If true, the 'Dinosaurs as Ecosystem Engineers' hypothesis has important implications for the evolution of terrestrial ecosystems. For example, early flowering plants were weedy opportunists that thrived in frequently disturbed environments, and avulsion-prone fluvial systems of the Cretaceous maintained by dinosaur megafauna may have promoted their early ecological proliferation. The closing of forest canopies predicted by the 'Dinosaurs as Ecosystem Engineers' hypothesis is also consistent with observed increases in angiosperm-seed size after the KPB, attributed to the emergence of dense forests following the extinction of dinosaur megafauna. Lastly, most Mesozoic mammals were likely terrestrial or semifossorial, matching expectations for an open rather than densely forested habitat. Widespread emergence of dense forest cover in the Paleocene may have therefore prompted the post-KPB rise of arboreal and frugivorous mammals, such as primates.

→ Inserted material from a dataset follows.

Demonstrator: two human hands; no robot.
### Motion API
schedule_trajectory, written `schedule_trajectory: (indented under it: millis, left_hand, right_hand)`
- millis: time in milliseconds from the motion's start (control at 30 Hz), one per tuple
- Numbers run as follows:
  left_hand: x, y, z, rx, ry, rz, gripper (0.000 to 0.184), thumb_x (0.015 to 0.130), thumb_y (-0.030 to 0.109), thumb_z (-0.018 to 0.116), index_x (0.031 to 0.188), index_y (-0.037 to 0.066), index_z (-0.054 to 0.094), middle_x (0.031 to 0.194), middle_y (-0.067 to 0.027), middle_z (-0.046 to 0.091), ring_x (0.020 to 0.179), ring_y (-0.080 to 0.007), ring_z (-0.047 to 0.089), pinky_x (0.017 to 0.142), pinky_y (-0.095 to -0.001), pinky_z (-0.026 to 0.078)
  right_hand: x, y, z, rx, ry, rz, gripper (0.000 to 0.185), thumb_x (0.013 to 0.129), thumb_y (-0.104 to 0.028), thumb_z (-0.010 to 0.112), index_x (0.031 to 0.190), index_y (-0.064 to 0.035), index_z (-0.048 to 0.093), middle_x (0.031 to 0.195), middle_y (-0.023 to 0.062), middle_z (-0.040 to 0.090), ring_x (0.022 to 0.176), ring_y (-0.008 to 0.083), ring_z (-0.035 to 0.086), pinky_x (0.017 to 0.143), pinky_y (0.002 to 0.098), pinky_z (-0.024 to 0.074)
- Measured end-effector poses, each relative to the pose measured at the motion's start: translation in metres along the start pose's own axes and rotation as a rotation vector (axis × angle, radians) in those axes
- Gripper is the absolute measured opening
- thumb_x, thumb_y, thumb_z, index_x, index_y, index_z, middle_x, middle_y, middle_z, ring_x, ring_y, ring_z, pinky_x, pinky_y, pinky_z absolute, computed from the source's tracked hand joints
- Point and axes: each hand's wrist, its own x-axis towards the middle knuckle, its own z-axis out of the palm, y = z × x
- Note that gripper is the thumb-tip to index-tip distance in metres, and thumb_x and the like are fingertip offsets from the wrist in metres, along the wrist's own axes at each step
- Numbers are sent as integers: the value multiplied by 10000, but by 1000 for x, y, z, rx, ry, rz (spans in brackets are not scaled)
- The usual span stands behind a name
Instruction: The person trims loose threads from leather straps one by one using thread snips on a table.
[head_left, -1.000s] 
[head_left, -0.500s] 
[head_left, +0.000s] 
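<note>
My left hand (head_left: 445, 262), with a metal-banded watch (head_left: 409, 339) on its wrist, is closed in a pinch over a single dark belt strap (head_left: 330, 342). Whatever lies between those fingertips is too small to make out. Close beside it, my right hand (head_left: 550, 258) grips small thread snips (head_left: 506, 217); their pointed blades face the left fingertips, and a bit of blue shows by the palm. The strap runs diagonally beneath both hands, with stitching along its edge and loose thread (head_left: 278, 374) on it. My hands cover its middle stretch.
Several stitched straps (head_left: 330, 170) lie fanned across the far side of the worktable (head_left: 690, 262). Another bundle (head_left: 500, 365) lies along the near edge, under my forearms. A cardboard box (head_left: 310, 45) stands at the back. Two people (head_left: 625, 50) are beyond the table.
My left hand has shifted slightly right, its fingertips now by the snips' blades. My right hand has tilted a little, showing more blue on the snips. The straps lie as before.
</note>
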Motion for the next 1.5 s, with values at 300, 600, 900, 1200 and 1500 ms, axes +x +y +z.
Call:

In sum, this work highlights the need for continued research on the Cretaceous-Paleogene transition in continental settings. It is increasingly apparent that abiotic drivers like climate change and tectonics have shaped the distribution and evolution of life; yet, as demonstrated here, life itself can also sculpt our planet. By bearing these relationships in mind, we may find that Earth's climate, landscapes, and biota have been tightly entwined throughout geologic history.